There are plenty of intelligent people in trades, and some of them are smarter than many of the kids slaving away in college because they’re making more money twice as fast with little to no student debt. Rowe continues to point out the failure of our system to even mention trade schools as an option:
Last month, I was invited to comment on the annual list of America’s “Top Jobs” and “Top Schools,” (as determined by one of America’s “Top Magazines.”) I passed. Not just because I’m suspicious of lists – I passed because nowhere on the list of “top colleges” was a single trade school mentioned. Not a one. Not surprisingly, none of the careers my foundation supports made the list of “top jobs.”
This is a classic example of how society quietly discourages careers in the skilled trades.
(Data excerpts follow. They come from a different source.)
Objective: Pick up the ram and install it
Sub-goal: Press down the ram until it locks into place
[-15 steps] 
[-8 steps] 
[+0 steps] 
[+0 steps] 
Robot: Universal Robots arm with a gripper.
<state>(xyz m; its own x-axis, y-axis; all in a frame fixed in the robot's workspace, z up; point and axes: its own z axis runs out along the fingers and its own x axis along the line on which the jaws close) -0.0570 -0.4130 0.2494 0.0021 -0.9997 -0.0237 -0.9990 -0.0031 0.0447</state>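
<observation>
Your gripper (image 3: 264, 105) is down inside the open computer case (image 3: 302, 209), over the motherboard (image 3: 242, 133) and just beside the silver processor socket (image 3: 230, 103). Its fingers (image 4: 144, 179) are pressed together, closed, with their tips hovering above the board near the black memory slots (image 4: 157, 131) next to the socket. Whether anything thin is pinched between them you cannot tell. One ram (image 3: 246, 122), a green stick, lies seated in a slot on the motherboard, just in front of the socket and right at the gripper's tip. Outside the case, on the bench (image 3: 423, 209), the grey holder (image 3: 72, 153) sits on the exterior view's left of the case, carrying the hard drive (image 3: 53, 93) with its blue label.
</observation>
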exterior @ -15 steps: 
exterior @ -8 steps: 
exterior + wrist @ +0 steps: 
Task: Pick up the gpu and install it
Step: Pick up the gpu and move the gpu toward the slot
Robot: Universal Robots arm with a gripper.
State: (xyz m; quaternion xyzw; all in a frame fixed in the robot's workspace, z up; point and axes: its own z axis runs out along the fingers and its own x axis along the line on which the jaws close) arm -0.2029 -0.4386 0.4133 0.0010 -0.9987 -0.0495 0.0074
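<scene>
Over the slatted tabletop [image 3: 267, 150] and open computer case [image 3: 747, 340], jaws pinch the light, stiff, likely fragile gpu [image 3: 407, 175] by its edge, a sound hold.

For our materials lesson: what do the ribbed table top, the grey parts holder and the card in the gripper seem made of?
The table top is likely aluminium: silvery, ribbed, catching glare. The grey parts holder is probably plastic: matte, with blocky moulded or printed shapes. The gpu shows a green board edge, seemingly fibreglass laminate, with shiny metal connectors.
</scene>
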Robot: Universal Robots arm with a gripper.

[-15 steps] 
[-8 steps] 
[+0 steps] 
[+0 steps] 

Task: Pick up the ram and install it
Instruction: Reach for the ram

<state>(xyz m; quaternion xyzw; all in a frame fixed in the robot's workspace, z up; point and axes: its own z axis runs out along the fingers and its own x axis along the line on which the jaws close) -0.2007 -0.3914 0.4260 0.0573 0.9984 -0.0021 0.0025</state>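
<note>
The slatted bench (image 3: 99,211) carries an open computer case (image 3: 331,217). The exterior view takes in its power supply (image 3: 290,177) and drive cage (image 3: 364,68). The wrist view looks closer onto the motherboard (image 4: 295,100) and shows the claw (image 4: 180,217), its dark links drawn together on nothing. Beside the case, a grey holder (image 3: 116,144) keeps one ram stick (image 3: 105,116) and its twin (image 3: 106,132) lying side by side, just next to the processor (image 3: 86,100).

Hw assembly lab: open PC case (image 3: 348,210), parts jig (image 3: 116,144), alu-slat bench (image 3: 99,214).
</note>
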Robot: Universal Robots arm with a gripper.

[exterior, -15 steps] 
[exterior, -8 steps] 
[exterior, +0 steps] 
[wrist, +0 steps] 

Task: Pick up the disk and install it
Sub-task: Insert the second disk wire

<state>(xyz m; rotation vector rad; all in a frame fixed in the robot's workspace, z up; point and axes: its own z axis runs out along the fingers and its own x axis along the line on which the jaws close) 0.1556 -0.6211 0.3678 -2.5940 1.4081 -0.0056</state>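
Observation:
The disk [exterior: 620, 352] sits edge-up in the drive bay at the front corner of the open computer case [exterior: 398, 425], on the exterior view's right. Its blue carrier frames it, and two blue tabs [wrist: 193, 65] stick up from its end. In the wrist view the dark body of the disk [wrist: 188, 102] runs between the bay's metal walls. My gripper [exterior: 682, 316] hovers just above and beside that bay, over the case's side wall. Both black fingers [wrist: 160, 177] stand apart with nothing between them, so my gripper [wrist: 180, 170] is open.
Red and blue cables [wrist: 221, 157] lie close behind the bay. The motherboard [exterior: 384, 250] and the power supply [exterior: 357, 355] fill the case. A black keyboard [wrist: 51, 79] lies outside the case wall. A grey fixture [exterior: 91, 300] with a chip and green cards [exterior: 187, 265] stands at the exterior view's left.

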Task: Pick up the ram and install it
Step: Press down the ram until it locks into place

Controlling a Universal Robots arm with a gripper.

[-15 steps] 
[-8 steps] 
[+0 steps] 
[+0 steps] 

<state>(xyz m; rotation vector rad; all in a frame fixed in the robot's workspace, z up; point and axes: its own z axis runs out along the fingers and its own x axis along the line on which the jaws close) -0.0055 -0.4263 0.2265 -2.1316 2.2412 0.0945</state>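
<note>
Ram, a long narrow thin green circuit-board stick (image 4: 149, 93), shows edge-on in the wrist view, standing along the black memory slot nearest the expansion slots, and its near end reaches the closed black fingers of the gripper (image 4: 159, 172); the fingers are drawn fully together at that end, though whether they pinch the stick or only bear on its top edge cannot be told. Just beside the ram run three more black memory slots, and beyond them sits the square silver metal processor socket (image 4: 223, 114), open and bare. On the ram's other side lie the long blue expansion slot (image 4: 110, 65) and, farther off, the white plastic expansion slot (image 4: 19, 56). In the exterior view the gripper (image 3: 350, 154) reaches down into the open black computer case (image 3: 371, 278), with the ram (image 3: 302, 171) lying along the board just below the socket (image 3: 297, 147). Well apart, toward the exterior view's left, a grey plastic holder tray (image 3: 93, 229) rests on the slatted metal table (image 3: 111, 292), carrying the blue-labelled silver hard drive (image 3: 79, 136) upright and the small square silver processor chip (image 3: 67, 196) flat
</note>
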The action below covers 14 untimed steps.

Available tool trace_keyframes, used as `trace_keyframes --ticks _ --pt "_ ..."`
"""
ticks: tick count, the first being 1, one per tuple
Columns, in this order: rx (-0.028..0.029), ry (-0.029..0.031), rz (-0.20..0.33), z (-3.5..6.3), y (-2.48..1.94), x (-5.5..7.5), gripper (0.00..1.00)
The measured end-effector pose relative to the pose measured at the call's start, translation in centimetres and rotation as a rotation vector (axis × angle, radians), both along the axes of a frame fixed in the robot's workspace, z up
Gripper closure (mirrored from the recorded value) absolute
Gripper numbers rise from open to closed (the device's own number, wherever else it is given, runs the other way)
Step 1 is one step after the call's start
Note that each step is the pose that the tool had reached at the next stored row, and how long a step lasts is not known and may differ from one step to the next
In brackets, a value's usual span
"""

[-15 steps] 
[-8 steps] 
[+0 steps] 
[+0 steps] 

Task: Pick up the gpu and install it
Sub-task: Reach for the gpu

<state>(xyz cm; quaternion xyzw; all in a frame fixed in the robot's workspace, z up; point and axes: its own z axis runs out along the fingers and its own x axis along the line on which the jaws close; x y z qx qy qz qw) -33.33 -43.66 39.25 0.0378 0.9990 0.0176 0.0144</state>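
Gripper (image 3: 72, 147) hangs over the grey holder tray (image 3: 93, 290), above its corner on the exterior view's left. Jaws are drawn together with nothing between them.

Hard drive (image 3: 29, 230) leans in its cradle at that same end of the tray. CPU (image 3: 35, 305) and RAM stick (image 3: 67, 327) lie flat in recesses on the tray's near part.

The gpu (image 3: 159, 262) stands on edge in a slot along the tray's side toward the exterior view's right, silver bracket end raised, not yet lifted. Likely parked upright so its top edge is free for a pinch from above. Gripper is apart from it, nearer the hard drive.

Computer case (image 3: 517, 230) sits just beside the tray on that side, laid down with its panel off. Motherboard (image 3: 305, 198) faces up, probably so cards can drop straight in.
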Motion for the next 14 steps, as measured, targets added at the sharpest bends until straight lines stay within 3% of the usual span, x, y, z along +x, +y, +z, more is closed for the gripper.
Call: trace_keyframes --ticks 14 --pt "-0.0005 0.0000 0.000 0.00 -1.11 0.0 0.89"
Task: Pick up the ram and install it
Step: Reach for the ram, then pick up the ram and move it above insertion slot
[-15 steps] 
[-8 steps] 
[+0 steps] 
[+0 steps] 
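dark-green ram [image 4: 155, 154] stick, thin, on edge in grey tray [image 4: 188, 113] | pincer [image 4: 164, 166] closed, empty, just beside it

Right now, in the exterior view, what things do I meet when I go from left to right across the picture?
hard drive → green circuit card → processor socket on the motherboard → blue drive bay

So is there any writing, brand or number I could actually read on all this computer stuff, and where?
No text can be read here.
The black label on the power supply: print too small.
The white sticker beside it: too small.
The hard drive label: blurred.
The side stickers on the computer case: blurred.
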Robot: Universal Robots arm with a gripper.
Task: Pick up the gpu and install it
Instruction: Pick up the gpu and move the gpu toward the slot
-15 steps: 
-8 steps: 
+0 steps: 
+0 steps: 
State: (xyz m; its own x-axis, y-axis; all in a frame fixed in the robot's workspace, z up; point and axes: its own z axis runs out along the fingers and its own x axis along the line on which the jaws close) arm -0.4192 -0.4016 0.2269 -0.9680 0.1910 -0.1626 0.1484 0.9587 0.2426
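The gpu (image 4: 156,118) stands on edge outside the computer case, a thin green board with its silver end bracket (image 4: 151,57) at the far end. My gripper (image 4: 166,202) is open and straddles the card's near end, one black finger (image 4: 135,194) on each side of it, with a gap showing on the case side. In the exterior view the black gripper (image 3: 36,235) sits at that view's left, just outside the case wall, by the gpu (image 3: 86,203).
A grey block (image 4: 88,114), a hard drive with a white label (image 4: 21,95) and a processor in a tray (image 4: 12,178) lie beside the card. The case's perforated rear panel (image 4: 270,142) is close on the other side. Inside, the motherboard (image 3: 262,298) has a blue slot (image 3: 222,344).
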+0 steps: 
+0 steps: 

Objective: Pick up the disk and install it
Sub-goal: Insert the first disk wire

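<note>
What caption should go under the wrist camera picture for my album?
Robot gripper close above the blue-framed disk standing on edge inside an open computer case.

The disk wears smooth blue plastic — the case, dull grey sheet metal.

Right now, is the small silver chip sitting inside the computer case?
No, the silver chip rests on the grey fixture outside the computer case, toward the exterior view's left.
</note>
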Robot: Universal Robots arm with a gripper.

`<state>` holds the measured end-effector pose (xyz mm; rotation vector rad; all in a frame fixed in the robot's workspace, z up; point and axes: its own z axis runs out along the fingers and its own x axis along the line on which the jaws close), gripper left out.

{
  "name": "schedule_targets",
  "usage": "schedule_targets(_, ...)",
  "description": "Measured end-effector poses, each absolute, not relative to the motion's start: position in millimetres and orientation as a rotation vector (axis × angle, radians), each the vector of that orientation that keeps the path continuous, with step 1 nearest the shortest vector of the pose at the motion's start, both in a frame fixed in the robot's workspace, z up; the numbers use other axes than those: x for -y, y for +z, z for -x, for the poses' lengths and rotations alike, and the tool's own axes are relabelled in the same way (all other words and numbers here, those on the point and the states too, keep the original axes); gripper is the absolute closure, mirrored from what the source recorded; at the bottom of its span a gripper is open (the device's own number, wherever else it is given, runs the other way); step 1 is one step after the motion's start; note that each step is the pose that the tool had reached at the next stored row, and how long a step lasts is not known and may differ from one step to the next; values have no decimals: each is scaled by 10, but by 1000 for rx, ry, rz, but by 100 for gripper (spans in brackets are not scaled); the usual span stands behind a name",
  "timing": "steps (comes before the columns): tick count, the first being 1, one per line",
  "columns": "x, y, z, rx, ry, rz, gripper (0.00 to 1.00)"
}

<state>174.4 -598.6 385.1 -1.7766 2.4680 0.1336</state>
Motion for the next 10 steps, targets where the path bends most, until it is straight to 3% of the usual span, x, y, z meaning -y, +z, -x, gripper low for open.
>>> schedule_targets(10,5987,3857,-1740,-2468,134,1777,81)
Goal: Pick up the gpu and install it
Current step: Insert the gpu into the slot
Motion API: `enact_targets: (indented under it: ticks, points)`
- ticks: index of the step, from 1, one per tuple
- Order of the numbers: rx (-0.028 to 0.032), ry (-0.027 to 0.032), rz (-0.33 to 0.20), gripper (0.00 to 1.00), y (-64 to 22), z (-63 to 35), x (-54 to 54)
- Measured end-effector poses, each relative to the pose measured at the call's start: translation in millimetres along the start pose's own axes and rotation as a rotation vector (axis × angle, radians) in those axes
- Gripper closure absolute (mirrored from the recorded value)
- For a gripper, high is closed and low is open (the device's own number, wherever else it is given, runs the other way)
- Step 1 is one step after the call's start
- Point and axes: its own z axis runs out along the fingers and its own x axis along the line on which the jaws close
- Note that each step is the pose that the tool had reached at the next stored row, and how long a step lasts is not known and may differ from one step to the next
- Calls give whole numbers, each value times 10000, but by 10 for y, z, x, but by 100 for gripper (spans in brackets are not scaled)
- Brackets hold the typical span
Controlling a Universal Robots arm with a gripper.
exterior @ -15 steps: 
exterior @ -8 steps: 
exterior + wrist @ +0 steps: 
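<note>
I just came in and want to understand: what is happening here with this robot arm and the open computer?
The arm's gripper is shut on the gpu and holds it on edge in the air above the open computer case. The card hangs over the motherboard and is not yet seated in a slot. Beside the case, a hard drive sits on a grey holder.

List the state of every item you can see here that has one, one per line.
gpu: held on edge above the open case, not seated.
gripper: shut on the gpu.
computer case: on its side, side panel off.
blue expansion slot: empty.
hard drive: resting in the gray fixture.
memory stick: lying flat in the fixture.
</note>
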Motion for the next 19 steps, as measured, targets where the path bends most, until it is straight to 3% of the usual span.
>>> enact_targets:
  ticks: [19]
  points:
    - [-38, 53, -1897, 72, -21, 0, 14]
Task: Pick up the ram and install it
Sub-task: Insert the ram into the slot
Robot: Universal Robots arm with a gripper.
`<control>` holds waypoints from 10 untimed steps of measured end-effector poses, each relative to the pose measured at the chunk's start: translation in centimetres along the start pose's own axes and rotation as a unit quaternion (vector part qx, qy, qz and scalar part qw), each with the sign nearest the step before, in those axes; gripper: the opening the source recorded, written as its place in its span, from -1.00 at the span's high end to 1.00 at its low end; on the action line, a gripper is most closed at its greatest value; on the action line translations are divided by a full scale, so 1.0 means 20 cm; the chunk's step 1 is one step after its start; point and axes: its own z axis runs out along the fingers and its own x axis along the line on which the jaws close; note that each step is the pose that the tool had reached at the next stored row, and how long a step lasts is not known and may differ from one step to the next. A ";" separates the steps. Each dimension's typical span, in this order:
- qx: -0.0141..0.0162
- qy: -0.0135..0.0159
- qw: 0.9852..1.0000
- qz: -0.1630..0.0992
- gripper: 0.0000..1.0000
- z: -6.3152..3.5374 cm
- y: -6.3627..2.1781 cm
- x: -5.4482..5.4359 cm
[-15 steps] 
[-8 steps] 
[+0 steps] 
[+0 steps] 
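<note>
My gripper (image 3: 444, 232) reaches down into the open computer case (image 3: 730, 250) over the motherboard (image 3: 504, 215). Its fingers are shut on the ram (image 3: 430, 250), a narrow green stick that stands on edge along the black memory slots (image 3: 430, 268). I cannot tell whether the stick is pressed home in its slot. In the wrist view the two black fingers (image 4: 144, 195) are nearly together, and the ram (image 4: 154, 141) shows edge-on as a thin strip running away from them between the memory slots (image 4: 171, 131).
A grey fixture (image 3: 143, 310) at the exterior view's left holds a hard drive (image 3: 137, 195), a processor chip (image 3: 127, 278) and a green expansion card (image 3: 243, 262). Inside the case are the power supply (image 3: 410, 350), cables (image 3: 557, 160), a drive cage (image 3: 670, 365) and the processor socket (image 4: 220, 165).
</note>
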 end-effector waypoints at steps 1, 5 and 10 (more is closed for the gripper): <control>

We don’t publish lists of careers called “Jobs We Don’t Want Our Kids To Do.” Instead, we publish “America’s Top Jobs,” and leave off dozens of critical professions. Likewise, no one makes a list called “Schools To Attend If You’re Not That Bright.” Instead, we announce the “Top Colleges,” and omit schools that train people for a whole category of critical vocations. It’s a brilliant way to reinforce the existing stereotype, promote a one-size-fits-all approach to education, and guarantee a workforce that’s dangerously out of balance. But the scariest thing about these lists, is not their obvious bias – it’s their degree of influence on otherwise sensible people.
And what happens when people get it solidified in their heads that the only respectable outcome for their child is a four-year degree from a university? Cheating. Maybe Ben Shapiro is right when he says the Ivy League is the funneling system for our Deep State overlords, and getting in is your golden ticket to the good life in a cushy office where you can be unaccountable and run America. That’s probably true, or at least it feels true. But for those of us down here in the trenches, the ones who have no aspirations of telling our fellow Americans what temperature to keep their thermostat set on, maybe we should encourage our kids to get actual skills. Those skills may be the only things pulling us back from the brink when the Ivy League Deep State destroys our Republic. We’re going to need electricians and builders when it all goes to hell; pencil-pushing, Ivy League bureaucrats, not so much.